- Film poster
- Directed by: Alfred E. Green
- Written by: Milton Gunzberg (additional dialogue)
- Screenplay by: Edna Anhalt
- Based on: The Mountains Are My Kingdom 1937 novel by Stuart Hardy
- Produced by: Michael Kraike
- Starring: Wanda Hendrix Audie Murphy Burl Ives Dean Jagger
- Cinematography: Russell Metty
- Edited by: Ted J. Kent
- Music by: Walter Scharf
- Color process: Technicolor
- Production company: Universal Pictures
- Distributed by: Universal Pictures
- Release date: June 1, 1950;
- Running time: 83 minutes
- Country: United States
- Language: English
- Budget: $620,000-$850,000 (est).

= Sierra (film) =

1950 film

Sierra is a 1950 American Western film directed by Alfred E. Green and starring Wanda Hendrix, Audie Murphy and Burl Ives.
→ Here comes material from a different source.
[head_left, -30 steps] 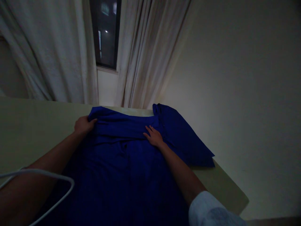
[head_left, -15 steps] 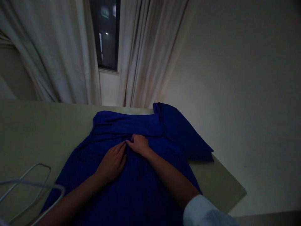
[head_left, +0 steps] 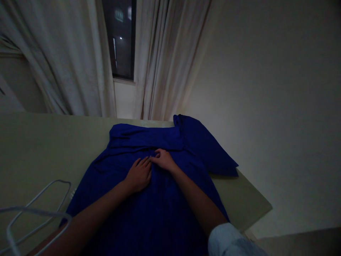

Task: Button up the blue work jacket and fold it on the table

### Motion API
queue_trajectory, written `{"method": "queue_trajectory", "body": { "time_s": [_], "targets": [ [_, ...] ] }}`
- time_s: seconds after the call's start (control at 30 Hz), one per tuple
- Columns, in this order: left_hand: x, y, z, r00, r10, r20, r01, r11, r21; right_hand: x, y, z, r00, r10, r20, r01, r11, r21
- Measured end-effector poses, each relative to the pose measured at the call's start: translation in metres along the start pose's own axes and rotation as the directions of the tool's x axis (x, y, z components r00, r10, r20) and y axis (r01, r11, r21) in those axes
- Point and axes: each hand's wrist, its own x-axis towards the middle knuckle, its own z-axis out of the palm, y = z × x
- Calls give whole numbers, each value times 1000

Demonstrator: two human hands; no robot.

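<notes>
Hands have come together at the middle of the cloth: one second ago the left hand [head_left: 139, 175] was at the upper left corner and the right hand [head_left: 164, 160] lay on the folded band. This suggests to me that the work is now on the centre line, just below this band. The blue garment [head_left: 163, 201] is spread on the pale table [head_left: 53, 142], under both forearms, and its sleeve-like part [head_left: 207, 147] lies out to the right, near the wall [head_left: 279, 117].

The left fingers are close to each other and rest on the fabric. The right thumb and forefinger are narrow, near the left fingertips; whether a bit of cloth is pinched between them, I cannot tell, because the room is dim.

About containers, I can see none, and no pocket shows clearly in the garment. A white cable [head_left: 34, 211] loops at the lower left, beside the left forearm.
</notes>
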Motion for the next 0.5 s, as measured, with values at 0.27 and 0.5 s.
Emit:
{"method": "queue_trajectory", "body": {
  "time_s": [0.27,0.5],
  "targets": [
    [-10,-1,7,973,231,18,-229,971,-63,-23,-23,7,992,-123,-32,120,988,-96],
    [-41,-15,0,980,43,-193,-62,994,-94,-48,-13,14,938,-323,-124,315,946,-81]
  ]
}}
The film was based on the 1937 novel The Mountains Are My Kingdom by Stuart Hardy.

==Plot==
Jeff Hassard (Dean Jagger) and his son Ring (Audie Murphy) lead an isolated existence in the mountains breaking horses, because Jeff is wanted for a murder he did not commit. Their lives are interrupted when they stumble upon a young woman lawyer, Riley (Wanda Hendrix). When Jeff is injured, Ring has to go into town to get help.

==Cast==
- Wanda Hendrix as Riley Martin
- Audie Murphy as Ring Hassard
- Burl Ives as Lonesome
- Dean Jagger as Jeff Hassard
- Richard Rober as Big Matt
- Tony Curtis as Brent Coulter (as Anthony Curtis)
- Houseley Stevenson as Sam Coulter
- Elliott Reid as Duke Lafferty
- Griff Barnett as Dr. Robbins
- Elisabeth Risdon as Aunt Susan
- Roy Roberts as Sheriff Knudson
- Gregg Martell as Hogan
- Sara Allgood as Mrs. Jonas
- Erskine Sanford as Judge Prentiss
- John Doucette as Jed Coulter
- James Arness as Little Sam (as Jim Arness)
- Ted Jordan as Jim Coulter
- I. Stanford Jolley as Snake Willens
- Jack Ingram as Al

==Production==
Wanda Hendrix was billed over Audie Murphy in the credits. They were married when the film was made, however their marriage was short and tumultuous, and the two were separated before the film was even released. According to various interviews and articles on the film, Murphy was suffering from what would eventually come to be known as post-traumatic stress disorder, which resulted in his often erratic and unpredictable behavior.

Parts of the film were shot in Kanab Canyon, Aspen Mirror Lake, Duck Creek, Cascade Falls, and Cedar Breaks in Utah.